%%

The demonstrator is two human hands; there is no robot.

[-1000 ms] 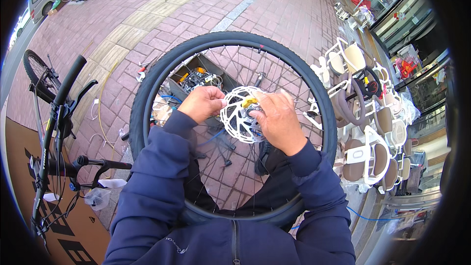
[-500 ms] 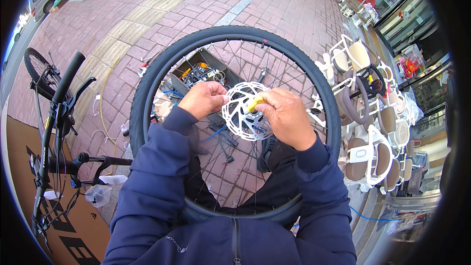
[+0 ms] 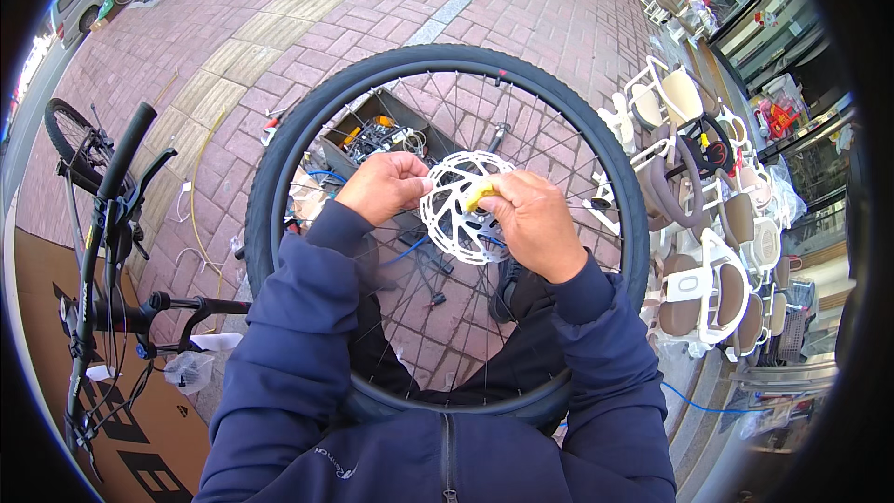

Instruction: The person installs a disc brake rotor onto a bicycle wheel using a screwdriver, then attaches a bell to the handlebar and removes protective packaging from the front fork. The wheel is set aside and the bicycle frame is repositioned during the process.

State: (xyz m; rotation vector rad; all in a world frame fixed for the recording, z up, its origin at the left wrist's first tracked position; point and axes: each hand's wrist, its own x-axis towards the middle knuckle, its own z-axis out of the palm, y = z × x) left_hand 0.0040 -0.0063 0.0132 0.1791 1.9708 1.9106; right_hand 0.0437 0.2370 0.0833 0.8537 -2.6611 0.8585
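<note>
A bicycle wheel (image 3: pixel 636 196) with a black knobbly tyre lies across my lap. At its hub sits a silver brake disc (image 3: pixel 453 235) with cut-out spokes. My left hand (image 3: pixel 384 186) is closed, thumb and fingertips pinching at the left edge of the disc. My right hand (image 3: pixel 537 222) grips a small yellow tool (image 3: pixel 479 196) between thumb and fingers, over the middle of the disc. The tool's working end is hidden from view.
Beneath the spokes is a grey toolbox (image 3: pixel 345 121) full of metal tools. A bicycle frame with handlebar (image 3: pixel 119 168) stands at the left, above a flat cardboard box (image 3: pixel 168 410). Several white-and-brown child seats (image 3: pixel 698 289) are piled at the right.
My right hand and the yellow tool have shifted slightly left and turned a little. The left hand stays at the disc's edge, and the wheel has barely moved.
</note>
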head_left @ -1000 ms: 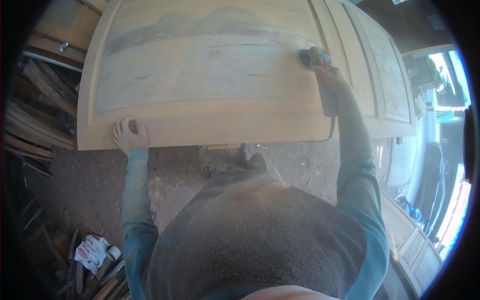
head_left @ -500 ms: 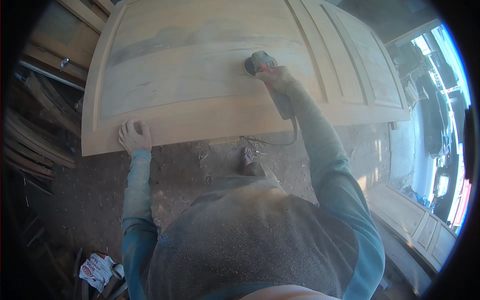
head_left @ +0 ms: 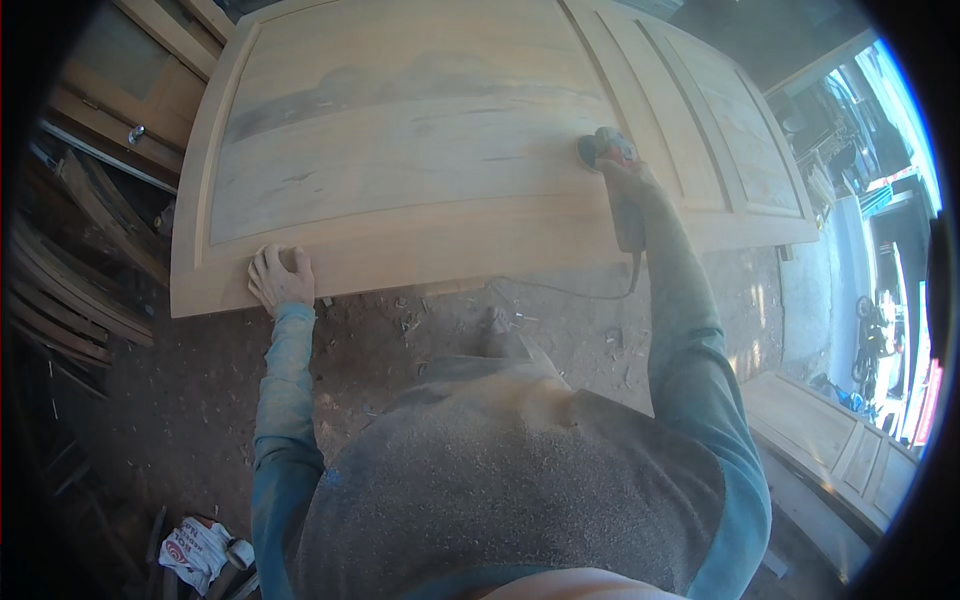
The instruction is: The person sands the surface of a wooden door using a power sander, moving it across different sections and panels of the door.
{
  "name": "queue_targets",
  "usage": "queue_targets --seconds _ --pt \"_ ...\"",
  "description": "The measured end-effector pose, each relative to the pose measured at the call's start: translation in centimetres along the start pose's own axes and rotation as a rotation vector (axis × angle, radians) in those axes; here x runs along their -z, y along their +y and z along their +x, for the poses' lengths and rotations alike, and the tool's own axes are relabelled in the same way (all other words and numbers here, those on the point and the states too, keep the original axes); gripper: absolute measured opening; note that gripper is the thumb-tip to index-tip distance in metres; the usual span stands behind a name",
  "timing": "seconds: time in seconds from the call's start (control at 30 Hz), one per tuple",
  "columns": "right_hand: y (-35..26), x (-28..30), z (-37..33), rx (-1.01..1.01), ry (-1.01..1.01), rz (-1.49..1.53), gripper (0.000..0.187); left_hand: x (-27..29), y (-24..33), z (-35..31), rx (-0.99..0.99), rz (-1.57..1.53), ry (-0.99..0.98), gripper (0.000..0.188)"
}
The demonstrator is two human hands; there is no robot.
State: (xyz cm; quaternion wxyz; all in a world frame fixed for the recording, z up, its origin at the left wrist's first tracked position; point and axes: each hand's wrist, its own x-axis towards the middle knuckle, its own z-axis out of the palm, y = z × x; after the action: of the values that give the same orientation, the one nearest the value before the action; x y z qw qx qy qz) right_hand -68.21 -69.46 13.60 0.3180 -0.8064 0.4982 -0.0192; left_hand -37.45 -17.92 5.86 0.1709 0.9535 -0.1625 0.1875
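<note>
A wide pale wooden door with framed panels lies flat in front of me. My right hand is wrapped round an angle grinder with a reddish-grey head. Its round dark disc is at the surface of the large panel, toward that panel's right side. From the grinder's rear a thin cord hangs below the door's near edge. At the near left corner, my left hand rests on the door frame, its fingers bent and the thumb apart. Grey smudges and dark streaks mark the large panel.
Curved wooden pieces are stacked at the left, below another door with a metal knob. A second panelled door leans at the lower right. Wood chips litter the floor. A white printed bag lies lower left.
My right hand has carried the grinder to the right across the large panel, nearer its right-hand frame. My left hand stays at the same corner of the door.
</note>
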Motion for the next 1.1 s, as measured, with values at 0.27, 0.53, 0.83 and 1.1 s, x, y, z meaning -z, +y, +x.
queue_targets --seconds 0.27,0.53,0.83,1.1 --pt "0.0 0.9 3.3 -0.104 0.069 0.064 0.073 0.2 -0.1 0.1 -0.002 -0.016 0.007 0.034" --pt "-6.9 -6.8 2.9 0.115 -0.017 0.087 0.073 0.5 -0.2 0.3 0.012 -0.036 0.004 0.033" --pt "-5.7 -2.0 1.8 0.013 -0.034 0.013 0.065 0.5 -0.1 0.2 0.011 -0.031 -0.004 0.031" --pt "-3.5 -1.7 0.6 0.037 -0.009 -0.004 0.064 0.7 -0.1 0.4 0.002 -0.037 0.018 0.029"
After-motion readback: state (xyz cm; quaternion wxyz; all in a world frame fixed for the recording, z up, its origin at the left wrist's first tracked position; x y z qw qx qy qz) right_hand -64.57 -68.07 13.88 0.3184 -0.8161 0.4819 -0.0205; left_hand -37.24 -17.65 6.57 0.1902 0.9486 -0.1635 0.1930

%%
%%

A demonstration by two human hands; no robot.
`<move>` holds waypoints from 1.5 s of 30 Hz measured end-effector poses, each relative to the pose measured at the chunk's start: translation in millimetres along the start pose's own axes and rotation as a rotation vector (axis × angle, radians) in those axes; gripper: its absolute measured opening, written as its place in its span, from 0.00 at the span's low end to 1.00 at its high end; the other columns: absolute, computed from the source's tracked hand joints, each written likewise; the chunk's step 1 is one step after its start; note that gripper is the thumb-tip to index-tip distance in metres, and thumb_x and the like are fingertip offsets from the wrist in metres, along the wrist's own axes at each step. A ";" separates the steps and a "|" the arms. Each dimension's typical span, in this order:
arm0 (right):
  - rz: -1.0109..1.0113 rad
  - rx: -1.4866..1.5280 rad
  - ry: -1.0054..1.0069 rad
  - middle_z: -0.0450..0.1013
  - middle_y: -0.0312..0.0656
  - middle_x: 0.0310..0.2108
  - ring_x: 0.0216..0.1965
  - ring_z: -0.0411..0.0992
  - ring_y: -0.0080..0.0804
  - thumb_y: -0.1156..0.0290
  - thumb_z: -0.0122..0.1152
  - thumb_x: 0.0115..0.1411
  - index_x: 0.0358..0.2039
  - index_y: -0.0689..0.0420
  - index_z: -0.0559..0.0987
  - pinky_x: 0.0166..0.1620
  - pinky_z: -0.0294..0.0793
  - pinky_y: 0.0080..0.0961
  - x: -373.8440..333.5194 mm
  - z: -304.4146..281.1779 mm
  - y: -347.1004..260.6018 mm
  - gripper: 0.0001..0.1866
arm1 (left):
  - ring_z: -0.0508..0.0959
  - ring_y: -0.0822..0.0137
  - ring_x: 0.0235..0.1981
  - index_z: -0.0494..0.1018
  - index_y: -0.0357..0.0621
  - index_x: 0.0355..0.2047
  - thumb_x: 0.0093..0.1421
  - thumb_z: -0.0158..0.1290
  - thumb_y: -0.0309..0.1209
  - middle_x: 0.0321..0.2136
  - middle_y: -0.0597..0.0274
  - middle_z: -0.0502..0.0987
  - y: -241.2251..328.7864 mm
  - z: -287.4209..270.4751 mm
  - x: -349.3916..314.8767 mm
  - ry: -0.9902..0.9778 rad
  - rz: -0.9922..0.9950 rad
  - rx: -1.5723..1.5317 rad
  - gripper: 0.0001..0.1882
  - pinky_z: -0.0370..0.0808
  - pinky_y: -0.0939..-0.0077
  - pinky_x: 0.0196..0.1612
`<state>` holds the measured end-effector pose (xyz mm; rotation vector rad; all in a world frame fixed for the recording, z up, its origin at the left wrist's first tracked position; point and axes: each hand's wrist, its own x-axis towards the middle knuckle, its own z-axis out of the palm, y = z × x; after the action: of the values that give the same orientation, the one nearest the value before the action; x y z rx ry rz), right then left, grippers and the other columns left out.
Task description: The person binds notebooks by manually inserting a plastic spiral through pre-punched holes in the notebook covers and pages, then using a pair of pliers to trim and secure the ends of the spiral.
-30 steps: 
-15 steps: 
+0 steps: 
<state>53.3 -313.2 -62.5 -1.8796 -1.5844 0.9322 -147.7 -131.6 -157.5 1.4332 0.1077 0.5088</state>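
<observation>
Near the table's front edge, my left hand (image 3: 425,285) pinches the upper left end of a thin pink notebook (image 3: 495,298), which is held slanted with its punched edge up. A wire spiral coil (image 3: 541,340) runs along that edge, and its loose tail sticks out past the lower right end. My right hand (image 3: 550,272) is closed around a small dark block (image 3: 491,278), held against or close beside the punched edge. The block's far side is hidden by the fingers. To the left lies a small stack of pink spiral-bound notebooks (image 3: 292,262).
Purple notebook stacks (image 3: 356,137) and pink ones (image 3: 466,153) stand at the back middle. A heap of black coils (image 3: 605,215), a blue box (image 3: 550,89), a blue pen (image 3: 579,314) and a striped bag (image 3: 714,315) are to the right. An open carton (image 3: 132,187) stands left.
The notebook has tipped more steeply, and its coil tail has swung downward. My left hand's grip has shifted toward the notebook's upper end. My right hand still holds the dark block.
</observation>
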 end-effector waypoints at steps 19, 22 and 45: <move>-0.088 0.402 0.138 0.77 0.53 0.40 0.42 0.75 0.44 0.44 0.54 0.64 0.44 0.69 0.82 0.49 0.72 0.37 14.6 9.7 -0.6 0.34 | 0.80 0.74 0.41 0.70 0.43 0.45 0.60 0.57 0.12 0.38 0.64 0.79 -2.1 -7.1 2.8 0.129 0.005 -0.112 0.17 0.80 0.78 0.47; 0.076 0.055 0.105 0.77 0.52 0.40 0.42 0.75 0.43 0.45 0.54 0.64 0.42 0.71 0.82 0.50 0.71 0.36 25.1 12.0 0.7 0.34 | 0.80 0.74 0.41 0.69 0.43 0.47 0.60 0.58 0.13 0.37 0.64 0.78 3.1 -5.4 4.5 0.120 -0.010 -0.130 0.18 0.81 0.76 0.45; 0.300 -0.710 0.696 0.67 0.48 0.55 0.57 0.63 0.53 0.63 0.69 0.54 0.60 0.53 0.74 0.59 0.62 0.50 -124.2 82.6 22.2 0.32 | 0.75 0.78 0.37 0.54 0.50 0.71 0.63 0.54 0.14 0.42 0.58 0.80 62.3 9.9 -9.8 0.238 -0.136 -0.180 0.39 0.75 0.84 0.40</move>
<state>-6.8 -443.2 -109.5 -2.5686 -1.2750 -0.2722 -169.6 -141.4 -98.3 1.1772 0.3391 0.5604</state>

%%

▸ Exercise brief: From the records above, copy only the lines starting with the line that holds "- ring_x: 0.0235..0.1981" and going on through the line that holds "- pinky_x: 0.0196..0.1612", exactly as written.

▸ Answer:
  - ring_x: 0.0235..0.1981
  - index_z: -0.0494..0.1018
  - index_y: -0.0357..0.0621
  - index_x: 0.0355..0.2047
  - thumb_x: 0.0093..0.1421
  - thumb_z: -0.0158..0.1290
  - thumb_y: -0.0309..0.1209
  - middle_x: 0.0321..0.2136
  - middle_y: -0.0597..0.0274
  - middle_z: -0.0502..0.0987
  - y: -241.2251..328.7864 mm
  - z: -287.4209..270.4751 mm
  - x: -349.3916..314.8767 mm
  - ry: -0.9902..0.9778 rad
  - rz: -0.9922..0.9950 rad
  - rx: -1.5723..1.5317 rad
  - gripper: 0.0001..0.1882
  - pinky_z: -0.0370..0.0808
  - pinky_y: -0.0939..-0.0077
  - pinky_x: 0.0196..0.1612

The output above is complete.